[Saved data entries]
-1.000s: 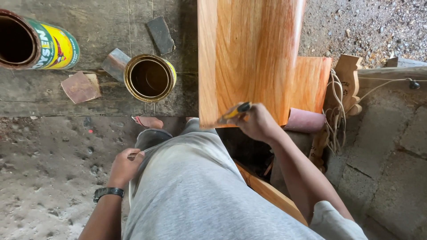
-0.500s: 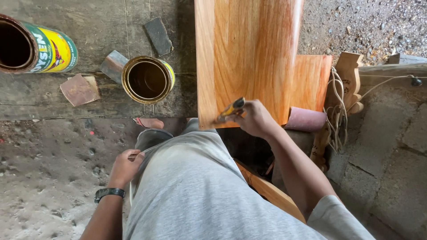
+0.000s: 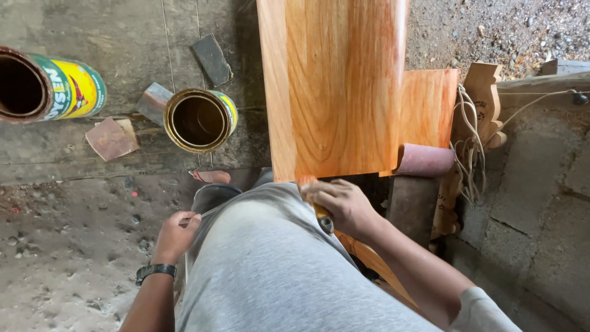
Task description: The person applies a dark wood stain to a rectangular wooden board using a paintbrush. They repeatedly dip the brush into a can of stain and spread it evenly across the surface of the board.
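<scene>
- Left hand (image 3: 175, 235) rests on the knee as before, fingers curled around a small, thin item I cannot make out.
- Right hand (image 3: 340, 203) has pulled back from the board face to its near edge, fist closed on the brush (image 3: 319, 212), handle now pointing toward the body.
- Board (image 3: 335, 86) glossy, wet-looking; stroke apparently finished at the edge.
- Open can (image 3: 198, 120) beyond, on the plank (image 3: 123, 37).

**Brush held at the near edge of a varnished board**

A yellow-handled brush (image 3: 319, 212) is gripped by the right hand (image 3: 341, 203), its tip at the near edge of the glossy orange board (image 3: 335, 86). The left hand (image 3: 175, 233), a watch (image 3: 153, 271) on its wrist, is rested against the grey trouser leg (image 3: 258, 258). An open tin (image 3: 198, 120) is seen left of the board, with sandpaper scraps (image 3: 110, 138) beside it.
</scene>
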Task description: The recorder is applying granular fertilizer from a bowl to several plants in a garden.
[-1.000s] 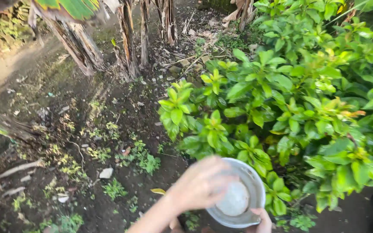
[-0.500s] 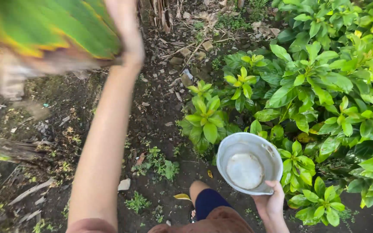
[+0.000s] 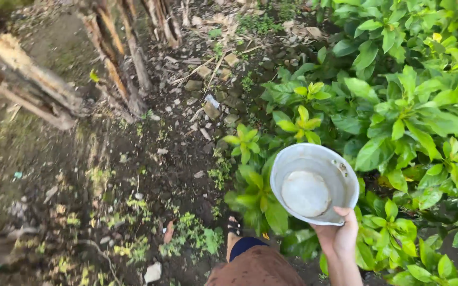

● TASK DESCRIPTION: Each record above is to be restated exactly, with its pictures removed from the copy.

● TASK RESPONSE:
-1.000s: 
-0.500s: 
+0.000s: 
Task description: The person applies a dark wood stain to a rectangular wooden board using a paintbrush. They repeatedly dip the brush into a can of stain and spread it evenly across the surface of the board.
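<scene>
- Left hand (image 3: 175, 235) rests on the knee as before, fingers curled around a small, thin item I cannot make out.
- Right hand (image 3: 340, 203) has pulled back from the board face to its near edge, fist closed on the brush (image 3: 319, 212), handle now pointing toward the body.
- Board (image 3: 335, 86) glossy, wet-looking; stroke apparently finished at the edge.
- Open can (image 3: 198, 120) beyond, on the plank (image 3: 123, 37).

**Brush held at the near edge of a varnished board**

A yellow-handled brush (image 3: 319, 212) is gripped by the right hand (image 3: 341, 203), its tip at the near edge of the glossy orange board (image 3: 335, 86). The left hand (image 3: 175, 233), a watch (image 3: 153, 271) on its wrist, is rested against the grey trouser leg (image 3: 258, 258). An open tin (image 3: 198, 120) is seen left of the board, with sandpaper scraps (image 3: 110, 138) beside it.
</scene>
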Task description: The recorder is applying granular fertilizer from a bowl to several plants in a garden.
[-1.000s] 
[-0.500s] 
[+0.000s] 

Output is complete for this exercise.